Dans le marasme indescriptible de nos cellulaires à l’abandon, il est aujourd’hui bien difficile pour les détenus de croire encore que notre Système de Justice reste fiable et les sentiments de désespoir et de haine se côtoient dangereusement. La violence est toujours le bruit que fait une souffrance qui n’est pas entendue. En arrêtant une mesure de grâce en ces circonstances exceptionnelles, le Souverain poserait un geste significatif d’attention et d’apaisement face à cette dégradation indigne des conditions de détentions. Cette initiative royale, par ailleurs, faciliterait certainement la reprise du travail pour les agents grévistes qui devront reprendre leur service sur un terrain encore plus difficile.
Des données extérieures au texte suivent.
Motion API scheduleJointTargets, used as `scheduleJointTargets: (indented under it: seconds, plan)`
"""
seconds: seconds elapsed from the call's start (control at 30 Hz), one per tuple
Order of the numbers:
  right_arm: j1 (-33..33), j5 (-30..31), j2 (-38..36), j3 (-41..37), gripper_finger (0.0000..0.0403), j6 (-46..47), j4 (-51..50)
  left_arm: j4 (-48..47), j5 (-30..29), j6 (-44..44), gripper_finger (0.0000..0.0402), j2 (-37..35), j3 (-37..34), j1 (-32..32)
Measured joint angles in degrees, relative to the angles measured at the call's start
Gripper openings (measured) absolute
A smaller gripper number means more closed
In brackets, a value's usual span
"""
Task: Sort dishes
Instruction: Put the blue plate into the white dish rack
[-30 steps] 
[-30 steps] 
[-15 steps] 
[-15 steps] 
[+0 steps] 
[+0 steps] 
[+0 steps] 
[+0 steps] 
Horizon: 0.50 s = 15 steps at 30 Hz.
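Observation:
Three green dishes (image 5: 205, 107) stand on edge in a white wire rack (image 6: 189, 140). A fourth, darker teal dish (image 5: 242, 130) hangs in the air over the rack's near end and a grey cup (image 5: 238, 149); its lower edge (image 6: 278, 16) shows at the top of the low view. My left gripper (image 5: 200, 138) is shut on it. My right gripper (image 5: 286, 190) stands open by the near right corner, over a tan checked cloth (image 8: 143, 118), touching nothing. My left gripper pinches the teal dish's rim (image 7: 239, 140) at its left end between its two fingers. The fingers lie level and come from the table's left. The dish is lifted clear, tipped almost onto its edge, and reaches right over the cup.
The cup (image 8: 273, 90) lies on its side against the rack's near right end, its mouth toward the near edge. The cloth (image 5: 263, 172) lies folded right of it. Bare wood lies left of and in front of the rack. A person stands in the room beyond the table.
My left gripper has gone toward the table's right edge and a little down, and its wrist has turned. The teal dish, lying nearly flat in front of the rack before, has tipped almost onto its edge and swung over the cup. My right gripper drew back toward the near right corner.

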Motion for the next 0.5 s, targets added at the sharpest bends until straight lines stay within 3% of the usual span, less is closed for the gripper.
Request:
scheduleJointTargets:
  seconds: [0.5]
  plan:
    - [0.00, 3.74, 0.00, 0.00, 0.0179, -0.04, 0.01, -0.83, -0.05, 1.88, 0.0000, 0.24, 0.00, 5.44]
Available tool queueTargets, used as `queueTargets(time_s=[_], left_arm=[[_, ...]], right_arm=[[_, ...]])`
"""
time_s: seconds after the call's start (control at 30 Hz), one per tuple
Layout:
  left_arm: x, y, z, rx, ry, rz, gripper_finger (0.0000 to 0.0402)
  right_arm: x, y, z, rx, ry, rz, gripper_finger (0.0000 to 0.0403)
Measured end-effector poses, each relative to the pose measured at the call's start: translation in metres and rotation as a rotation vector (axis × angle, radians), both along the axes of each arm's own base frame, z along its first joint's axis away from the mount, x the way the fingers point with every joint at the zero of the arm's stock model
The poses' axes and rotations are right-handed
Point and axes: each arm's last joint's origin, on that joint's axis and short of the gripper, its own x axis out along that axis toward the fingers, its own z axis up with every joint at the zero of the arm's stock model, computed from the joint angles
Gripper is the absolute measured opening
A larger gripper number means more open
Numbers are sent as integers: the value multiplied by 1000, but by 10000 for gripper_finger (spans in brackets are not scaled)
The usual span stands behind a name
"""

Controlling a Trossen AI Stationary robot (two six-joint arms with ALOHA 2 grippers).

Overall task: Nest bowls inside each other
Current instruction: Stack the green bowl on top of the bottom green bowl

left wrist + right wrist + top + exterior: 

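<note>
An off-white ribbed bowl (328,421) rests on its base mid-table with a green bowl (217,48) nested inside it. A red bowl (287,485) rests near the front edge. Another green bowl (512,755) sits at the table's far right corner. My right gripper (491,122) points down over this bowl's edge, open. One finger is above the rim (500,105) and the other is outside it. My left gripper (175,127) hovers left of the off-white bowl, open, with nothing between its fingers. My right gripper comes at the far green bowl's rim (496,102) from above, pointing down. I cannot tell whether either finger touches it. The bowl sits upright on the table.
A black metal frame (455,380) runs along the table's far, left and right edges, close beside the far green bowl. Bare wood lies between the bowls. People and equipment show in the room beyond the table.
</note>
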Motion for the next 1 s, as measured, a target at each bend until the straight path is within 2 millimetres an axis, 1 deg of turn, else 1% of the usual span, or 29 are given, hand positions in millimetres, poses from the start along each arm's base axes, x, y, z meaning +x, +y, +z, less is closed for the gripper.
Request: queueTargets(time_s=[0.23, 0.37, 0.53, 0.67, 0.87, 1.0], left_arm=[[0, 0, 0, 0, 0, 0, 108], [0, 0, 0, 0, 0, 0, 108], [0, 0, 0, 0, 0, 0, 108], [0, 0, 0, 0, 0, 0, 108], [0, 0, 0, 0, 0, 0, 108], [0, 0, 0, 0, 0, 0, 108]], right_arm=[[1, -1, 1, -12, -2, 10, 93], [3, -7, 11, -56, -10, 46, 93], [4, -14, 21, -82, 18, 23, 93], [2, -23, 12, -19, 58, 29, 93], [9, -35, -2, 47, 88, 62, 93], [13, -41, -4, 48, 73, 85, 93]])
L’Institution de la prison reste malheureusement une Institution maltraitante pour toutes celles et tous ceux qui sont exposés au quotidien de ce lieu où on administre de la peine. «Vous n’avez aucune influence sur les personnes qui ressentent le mépris que vous affichez à leur égard», disait Martin Luther King. Par cette possible initiative gracieuse, le Roi Philippe pourrait nous aider en ouvrant un espace de respect vraiment indispensable à la survie des personnes qui vivent et travaillent à l’ombre du Royaume."

P.L.

Note: Je me permets de mentionner le livre «Peines en Prison; L’addition cachée» que j’ai publié aux éditions Larcier (collection Crimen). La lecture du chapitre «Grève Funeste» (p.71-103), où j’ai tenté de décrire le déroulement heure par heure de la dramatique grève d’Andenne en 2003, peut donner un reflet tristement objectif de ce qui se déroule aujourd’hui encore dans nos prisons.